**EXERCISE:** Your answer must be the lines from the first one in the material through the line with "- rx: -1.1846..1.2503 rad", retyped exactly and with no pictures.

[SUPPLIED MATERIAL — start]

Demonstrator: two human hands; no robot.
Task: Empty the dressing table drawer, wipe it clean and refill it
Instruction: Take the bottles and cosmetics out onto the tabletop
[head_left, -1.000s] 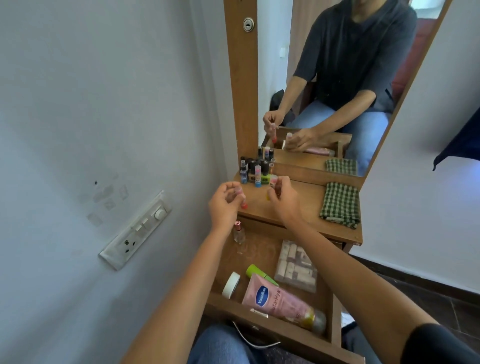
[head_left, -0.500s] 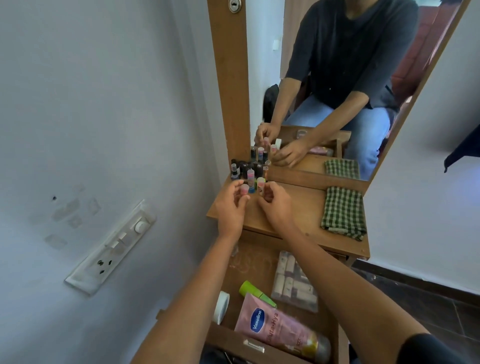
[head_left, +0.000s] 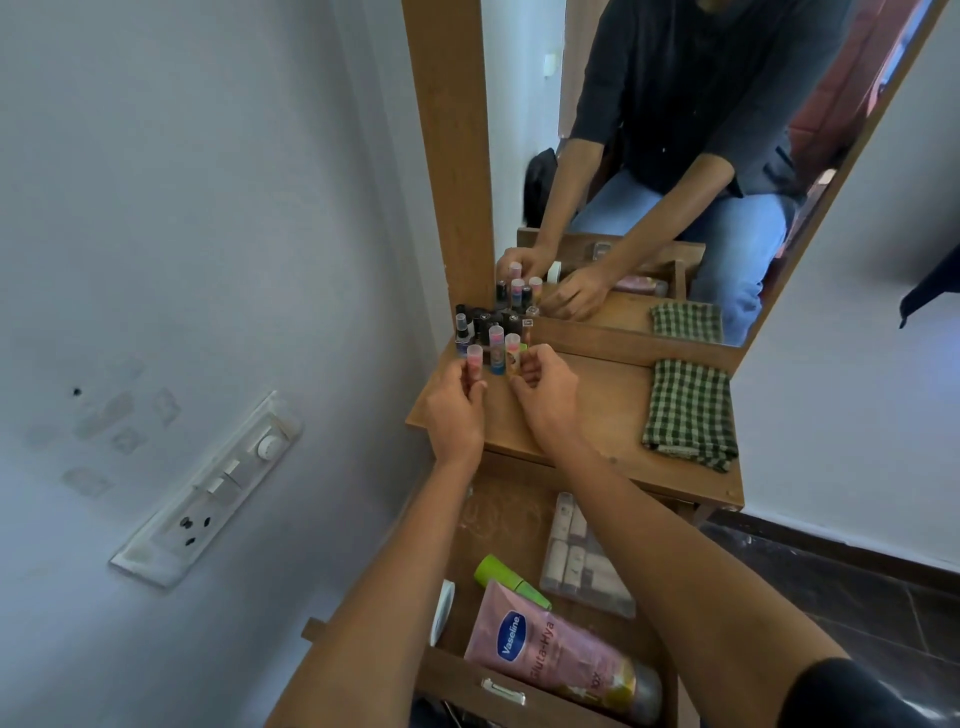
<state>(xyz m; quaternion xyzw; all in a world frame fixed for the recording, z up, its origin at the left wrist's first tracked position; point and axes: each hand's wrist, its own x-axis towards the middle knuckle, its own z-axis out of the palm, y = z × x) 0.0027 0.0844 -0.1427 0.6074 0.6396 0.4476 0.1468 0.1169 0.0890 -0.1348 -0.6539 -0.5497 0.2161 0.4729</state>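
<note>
Emptying step: left hand pinches a small tube upright beside bottles on the worktop, mid-frame; right hand curls beside a second tube, grip unclear. Lower centre, the drawer holds lotion; next reach likely goes there.

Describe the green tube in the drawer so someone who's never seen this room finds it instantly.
Under the dressing table top, the open drawer holds toiletries. A small tube lies just beyond the pink Vaseline tube, left of the clear compartment box. It is the only green item there.
</note>
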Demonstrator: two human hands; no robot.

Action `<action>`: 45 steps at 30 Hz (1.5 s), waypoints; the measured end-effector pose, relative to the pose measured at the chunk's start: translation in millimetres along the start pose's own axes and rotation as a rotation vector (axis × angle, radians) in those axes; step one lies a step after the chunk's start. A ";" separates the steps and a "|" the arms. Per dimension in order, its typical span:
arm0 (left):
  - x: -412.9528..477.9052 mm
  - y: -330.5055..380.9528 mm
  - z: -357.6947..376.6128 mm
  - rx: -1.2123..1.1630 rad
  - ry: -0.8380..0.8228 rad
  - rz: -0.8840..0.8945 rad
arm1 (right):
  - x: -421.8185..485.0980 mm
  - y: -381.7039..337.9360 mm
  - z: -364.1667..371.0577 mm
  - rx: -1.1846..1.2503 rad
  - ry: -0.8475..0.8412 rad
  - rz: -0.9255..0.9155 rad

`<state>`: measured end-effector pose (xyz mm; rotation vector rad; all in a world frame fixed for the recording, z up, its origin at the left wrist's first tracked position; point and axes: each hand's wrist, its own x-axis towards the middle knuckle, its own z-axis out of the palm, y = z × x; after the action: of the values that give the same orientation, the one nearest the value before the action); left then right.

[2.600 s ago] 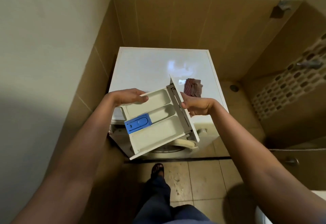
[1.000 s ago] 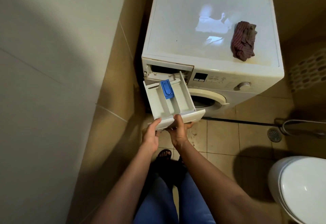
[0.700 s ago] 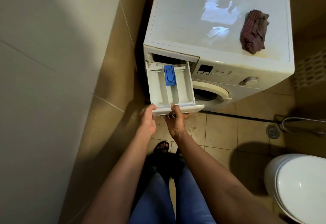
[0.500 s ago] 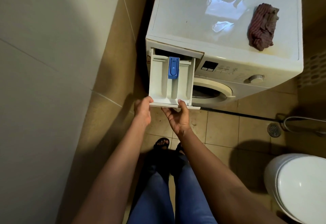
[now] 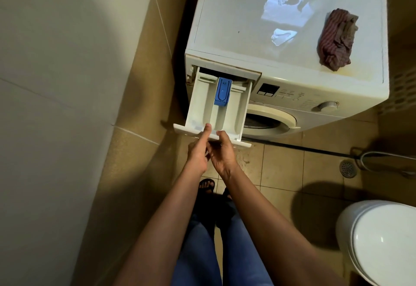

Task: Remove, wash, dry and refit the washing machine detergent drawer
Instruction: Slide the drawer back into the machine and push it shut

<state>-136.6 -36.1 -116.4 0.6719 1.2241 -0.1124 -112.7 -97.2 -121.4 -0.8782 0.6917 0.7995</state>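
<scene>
The white detergent drawer with a blue insert sits partly inside its slot at the top left of the white washing machine. Most of its length still sticks out. My left hand touches the drawer's front panel with the thumb on its top edge. My right hand is right beside it, with its fingers on the front panel from below. A crumpled dark striped cloth lies on the machine's top at the right.
A tiled wall runs close along the machine's left side. A white toilet stands at the lower right. A floor drain and a hose lie on the tiled floor. My feet stand just in front of the machine.
The drawer has gone from being held free above the machine to sliding into its slot, then deeper in. My left hand has moved from the drawer's left corner towards the middle of the front panel.
</scene>
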 end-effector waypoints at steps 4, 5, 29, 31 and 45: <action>8.0 -2.3 5.9 -0.017 0.014 0.006 | 0.9 1.7 -2.9 -0.113 0.112 -0.038; 9.2 -3.2 6.0 -0.039 0.008 0.004 | -0.2 1.1 -4.1 -0.157 0.124 -0.041; 10.1 -0.2 7.8 -0.204 0.062 0.063 | 37.2 -195.9 -3.7 -1.665 0.477 -1.120; 10.9 -1.1 8.4 -0.196 0.065 0.069 | 45.2 -209.4 -0.9 -1.825 0.398 -1.066; 9.5 -6.2 13.9 -0.221 0.164 0.107 | 56.6 -219.6 -14.0 -2.061 0.178 -0.873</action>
<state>-124.3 -45.9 -125.0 0.5597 1.3317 0.1679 96.3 -179.3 -86.9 -2.8081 -0.7476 0.3663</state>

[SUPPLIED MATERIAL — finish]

**WRITTEN ANSWER:**
Demonstrator: two human hands; no robot.
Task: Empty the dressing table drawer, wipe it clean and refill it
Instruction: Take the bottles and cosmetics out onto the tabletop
[head_left, -1.000s] 
[head_left, -0.500s] 
[head_left, +0.000s] 
<state>(xyz m; quaternion xyzw; all in a world frame fixed for the recording, z up, its origin at the left wrist's first tracked position; point and axes: each hand's wrist, its own x-axis towards the middle knuckle, its own z-axis out of the palm, y = z × x) 0.0027 0.0844 -0.1427 0.6074 0.6396 0.4476 0.1468 0.1169 0.0890 -0.1348 -0.6539 -0.5497 0.2161 0.4729</state>
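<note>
Emptying step: left hand pinches a small tube upright beside bottles on the worktop, mid-frame; right hand curls beside a second tube, grip unclear. Lower centre, the drawer holds lotion; next reach likely goes there.

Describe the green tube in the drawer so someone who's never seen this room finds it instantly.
Under the dressing table top, the open drawer holds toiletries. A small tube lies just beyond the pink Vaseline tube, left of the clear compartment box. It is the only green item there.
</note>
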Demonstrator: two human hands; no robot.

Action `<action>`: 45 steps at 30 Hz (1.5 s), waypoints; the measured end-effector pose, relative to the pose measured at the chunk's start: translation in millimetres along the start pose's own axes and rotation as a rotation vector (axis × angle, radians) in those axes; step one lies a step after the chunk's start. A ";" separates the steps and a "|" the arms. Per dimension in order, its typical span:
arm0 (left):
  - x: -412.9528..477.9052 mm
  - y: -330.5055..380.9528 mm
  - z: -357.6947..376.6128 mm
  - rx: -1.2123..1.1630 rad
  - ry: -0.8380..0.8228 rad
  - rz: -0.8840..0.8945 rad
arm1 (right):
  - x: -421.8185..485.0980 mm
  - y: -381.7039..337.9360 mm
  - z: -364.1667..371.0577 mm
  - rx: -1.1846..1.2503 rad

Nothing remains to add to the output.